Energy – Exergy Analysis and Carbon (IV) Oxide Emission
Cement production is an energy intensive process that also generates air pollutants, especially Carbon (IV) Oxide (CO2).
This book describes the estimation of energy consumption, energy cost per tonne, efficiency of energy use and CO2 emission of the cement manufacturing industry in Nigeria.
The Input–Output Energy Analysis method was used to estimate the embodied energy intensity, while energy cost/tonne was estimated using energy accounting techniques.
Exergy analysis was carried out to estimate the efficiency of energy use and the pollution rate.
The 1996 guidelines of the United Nations Framework Convention on Climate Change were used to estimate the CO2 emission.
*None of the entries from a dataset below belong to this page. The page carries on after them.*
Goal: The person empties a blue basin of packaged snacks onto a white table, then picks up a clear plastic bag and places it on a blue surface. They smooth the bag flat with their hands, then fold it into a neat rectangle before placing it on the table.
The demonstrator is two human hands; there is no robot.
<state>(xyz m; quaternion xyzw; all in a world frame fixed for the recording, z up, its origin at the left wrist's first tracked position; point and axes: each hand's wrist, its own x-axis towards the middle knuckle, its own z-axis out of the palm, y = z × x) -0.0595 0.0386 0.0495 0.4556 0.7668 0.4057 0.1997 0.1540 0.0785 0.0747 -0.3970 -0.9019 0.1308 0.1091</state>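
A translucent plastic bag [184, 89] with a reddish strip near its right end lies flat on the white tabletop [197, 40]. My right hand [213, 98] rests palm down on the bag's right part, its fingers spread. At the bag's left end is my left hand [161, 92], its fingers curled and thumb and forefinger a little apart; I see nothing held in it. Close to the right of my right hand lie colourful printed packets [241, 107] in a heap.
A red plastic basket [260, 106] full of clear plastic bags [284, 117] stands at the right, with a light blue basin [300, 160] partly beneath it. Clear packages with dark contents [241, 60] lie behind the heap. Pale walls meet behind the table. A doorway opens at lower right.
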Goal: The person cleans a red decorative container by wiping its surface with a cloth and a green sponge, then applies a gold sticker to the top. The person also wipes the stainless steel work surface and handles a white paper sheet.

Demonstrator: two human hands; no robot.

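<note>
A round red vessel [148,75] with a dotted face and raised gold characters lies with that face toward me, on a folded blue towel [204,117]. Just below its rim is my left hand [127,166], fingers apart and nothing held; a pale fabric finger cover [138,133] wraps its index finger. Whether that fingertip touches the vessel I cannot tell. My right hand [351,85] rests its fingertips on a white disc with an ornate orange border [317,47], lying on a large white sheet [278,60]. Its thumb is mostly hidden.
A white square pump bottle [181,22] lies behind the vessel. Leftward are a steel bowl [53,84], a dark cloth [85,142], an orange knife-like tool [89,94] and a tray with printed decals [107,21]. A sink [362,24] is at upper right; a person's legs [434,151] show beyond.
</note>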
The study compared two plants, one a dry process and the other a wet process plant.
The study showed that the energy utilization reported for the two cement plants is high when compared with best practices and high level thermal energy usage is a major reason for the relatively high embodied energy intensity and high energy cost per tonne of cement produced in Nigeria.
The dry process plant was found to be less energy efficient than the wet process plant.
Both plants were recommended for process optimization.
Diji, senior lecturer, obtained his PhD in Mechanical Engineering from the University of Ibadan in 2008.
At the completion of his doctoral studies, he received the University of Ibadan postgraduate school award for the best outstanding PhD thesis for the 2007/2008 academic session.